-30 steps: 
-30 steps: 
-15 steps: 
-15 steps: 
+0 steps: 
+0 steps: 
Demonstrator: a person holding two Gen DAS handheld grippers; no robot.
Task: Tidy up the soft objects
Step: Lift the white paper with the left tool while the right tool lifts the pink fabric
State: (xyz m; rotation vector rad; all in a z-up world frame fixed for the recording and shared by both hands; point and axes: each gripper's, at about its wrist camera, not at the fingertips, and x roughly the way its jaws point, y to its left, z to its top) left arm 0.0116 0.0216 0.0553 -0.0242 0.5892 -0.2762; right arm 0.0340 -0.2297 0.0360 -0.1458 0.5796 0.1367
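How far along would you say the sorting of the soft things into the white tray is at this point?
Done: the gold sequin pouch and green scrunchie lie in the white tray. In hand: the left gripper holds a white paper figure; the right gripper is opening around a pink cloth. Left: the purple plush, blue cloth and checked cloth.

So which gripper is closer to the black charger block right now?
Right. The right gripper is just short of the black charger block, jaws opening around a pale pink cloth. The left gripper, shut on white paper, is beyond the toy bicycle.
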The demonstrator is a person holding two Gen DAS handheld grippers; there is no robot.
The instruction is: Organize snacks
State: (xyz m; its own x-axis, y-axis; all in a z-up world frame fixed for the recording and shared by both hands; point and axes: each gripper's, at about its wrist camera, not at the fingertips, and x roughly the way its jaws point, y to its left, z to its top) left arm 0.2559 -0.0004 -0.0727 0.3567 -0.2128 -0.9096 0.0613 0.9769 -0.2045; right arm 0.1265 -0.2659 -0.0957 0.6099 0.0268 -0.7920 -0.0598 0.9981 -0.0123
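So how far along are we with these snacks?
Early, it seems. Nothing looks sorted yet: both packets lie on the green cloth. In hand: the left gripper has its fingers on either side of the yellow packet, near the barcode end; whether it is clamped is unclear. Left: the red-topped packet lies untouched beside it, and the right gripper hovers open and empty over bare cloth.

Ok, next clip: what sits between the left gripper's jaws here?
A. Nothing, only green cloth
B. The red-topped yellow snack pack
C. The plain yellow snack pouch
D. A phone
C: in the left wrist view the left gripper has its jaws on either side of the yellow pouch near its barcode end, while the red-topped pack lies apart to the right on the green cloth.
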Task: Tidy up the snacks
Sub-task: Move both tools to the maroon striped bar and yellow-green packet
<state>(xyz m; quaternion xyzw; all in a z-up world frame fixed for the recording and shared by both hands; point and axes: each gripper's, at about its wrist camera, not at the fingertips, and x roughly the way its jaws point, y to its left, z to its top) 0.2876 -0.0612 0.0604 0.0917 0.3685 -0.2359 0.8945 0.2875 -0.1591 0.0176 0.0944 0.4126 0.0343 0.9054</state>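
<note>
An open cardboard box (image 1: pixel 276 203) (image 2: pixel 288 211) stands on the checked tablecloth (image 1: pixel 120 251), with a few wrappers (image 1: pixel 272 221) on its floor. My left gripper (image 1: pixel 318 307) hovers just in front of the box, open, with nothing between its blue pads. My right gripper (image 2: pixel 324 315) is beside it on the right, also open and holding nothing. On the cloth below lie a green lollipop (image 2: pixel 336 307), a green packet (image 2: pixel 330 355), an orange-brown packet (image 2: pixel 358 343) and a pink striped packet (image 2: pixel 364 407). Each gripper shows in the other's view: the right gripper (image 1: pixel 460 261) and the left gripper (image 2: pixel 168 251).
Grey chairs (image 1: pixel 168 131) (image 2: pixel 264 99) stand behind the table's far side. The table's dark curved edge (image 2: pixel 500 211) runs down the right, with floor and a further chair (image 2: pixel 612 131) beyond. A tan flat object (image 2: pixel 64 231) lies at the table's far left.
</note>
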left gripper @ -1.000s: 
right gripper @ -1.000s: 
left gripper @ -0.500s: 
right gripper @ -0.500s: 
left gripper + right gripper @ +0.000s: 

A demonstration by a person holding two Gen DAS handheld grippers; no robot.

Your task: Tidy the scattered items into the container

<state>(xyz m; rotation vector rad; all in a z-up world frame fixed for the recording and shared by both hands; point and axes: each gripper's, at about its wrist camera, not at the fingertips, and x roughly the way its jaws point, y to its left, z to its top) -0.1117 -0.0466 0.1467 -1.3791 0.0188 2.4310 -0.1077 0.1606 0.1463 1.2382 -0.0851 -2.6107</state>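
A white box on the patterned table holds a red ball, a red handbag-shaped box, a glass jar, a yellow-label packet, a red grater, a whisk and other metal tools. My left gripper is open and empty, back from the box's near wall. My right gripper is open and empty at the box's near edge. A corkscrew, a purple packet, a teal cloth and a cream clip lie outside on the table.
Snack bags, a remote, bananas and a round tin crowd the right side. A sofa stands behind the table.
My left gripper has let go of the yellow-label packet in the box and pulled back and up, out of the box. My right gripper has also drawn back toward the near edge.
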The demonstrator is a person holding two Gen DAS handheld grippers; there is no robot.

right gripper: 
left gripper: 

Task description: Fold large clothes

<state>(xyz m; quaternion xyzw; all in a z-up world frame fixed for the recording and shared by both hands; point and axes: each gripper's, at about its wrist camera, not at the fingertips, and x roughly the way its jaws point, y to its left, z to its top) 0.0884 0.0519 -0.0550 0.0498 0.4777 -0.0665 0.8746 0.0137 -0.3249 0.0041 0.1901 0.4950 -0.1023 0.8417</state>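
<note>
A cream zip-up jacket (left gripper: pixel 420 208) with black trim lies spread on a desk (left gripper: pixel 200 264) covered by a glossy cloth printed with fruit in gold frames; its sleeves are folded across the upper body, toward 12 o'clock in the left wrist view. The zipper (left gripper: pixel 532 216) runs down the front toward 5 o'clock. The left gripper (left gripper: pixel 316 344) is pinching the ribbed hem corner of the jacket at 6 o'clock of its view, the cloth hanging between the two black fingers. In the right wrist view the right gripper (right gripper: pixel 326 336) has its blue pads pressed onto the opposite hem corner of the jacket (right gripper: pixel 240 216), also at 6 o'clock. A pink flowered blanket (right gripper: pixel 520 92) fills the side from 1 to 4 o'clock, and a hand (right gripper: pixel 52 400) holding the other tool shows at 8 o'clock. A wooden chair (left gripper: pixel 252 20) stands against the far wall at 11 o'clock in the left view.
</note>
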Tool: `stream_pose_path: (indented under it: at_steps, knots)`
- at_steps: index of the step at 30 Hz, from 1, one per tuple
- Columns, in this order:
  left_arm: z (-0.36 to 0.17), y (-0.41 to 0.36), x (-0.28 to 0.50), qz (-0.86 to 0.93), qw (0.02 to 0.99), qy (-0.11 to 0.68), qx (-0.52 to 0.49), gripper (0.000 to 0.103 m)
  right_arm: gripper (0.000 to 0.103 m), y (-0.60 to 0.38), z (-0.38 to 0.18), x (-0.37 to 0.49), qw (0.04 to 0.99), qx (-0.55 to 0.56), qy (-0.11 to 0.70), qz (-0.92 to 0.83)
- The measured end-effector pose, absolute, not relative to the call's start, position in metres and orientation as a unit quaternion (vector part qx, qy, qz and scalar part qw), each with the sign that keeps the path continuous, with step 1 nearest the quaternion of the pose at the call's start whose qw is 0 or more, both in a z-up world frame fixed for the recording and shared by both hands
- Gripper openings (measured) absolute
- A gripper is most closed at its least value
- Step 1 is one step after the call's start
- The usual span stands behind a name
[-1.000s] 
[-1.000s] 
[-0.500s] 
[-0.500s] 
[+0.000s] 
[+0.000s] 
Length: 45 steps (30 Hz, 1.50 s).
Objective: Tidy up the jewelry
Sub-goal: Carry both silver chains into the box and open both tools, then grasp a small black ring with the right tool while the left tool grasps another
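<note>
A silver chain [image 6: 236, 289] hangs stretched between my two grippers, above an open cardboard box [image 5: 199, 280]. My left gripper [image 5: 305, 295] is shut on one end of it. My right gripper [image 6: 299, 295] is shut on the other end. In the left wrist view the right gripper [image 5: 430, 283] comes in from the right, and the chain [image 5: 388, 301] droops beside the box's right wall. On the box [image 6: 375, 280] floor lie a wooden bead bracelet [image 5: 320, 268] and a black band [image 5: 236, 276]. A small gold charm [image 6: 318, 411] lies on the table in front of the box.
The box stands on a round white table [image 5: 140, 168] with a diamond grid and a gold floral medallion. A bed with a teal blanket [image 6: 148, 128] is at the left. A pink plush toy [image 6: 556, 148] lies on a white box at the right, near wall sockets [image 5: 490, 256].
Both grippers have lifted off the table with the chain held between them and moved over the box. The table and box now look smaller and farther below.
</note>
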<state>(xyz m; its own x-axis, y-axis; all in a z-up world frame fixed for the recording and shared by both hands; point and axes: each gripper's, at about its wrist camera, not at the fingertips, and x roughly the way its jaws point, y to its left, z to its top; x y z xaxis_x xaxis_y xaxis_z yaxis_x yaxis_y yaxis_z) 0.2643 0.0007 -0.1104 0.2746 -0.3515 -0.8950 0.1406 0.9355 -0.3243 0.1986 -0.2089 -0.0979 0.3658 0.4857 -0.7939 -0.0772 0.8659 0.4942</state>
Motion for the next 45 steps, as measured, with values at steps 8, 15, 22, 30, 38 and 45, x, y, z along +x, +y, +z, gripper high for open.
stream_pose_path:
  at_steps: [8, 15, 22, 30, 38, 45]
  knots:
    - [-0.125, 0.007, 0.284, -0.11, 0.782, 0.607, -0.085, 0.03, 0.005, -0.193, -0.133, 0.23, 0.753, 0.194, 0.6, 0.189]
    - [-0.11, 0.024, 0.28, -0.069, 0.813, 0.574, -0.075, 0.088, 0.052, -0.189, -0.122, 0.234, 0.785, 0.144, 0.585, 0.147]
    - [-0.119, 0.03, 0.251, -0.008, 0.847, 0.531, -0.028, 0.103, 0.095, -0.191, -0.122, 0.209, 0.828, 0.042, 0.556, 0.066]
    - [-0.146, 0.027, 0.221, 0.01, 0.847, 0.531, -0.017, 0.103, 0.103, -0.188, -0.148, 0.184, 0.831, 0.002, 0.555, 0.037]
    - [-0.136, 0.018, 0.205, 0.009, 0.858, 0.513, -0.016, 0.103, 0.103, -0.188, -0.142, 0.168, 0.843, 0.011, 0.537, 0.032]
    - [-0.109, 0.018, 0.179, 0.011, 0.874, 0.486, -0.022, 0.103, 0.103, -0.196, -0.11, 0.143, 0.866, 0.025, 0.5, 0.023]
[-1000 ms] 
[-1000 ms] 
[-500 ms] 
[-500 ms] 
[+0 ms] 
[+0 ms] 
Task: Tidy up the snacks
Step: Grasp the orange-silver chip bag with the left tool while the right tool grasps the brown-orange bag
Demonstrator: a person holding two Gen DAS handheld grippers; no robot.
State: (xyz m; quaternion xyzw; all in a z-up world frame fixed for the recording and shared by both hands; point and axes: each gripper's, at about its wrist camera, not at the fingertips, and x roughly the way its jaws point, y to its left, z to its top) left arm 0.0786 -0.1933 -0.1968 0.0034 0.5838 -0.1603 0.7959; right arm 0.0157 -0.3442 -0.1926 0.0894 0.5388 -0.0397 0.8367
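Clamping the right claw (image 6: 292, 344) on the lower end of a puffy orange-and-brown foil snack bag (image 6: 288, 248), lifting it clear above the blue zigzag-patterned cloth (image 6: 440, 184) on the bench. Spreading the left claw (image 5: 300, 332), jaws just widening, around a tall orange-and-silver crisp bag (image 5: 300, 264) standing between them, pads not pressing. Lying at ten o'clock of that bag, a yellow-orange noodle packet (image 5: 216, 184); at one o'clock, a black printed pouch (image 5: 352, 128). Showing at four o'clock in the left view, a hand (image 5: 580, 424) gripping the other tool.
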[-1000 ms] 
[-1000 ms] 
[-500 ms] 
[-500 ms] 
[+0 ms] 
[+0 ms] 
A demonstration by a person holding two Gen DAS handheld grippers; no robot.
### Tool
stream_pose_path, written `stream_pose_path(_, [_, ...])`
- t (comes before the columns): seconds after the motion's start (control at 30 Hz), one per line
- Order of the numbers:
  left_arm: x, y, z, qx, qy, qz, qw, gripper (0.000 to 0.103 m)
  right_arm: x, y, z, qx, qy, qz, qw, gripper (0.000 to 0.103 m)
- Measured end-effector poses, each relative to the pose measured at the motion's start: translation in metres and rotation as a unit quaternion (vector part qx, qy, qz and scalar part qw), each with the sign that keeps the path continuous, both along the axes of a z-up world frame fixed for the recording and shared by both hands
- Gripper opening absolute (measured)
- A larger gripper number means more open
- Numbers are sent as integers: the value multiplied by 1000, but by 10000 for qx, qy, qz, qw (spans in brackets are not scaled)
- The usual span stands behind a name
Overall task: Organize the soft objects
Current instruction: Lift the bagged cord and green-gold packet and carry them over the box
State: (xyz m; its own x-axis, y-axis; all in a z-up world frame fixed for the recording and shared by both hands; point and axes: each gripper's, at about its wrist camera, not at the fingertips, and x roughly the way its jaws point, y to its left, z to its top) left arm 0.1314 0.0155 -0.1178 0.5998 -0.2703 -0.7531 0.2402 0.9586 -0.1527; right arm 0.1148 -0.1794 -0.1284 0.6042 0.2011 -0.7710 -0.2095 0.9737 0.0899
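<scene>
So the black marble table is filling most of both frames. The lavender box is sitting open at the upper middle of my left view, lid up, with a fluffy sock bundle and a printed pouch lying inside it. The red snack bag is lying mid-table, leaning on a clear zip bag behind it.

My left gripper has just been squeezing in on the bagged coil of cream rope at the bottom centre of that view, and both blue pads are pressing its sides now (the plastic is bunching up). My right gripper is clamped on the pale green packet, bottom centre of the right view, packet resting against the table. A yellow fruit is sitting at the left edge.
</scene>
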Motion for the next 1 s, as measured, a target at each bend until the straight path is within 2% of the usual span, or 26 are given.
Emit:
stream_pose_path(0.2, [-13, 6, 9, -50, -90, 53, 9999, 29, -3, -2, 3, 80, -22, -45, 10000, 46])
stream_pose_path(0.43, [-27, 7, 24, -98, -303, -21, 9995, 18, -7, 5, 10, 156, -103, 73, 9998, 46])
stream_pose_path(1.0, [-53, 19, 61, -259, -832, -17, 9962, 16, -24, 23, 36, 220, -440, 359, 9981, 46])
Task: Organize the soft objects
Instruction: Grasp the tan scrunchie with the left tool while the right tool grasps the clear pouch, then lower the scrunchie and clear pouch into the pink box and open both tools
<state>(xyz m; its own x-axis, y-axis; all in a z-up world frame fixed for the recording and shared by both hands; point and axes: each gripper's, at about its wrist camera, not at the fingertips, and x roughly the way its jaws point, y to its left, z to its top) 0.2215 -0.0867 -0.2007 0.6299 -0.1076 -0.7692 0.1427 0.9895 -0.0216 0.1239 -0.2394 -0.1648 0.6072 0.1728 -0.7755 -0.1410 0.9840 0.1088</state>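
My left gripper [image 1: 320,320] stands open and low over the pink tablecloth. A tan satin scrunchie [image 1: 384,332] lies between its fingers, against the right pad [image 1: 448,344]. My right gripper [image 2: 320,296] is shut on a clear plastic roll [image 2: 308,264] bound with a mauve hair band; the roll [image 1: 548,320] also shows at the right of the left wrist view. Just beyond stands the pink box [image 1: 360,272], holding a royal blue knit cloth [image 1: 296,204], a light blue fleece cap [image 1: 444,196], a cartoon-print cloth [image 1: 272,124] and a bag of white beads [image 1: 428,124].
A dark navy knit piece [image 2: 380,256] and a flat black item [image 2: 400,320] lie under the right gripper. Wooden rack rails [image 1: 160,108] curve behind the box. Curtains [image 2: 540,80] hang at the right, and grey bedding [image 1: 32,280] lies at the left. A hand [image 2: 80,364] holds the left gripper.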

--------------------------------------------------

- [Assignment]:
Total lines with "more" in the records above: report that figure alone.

- [Output of the task]:
2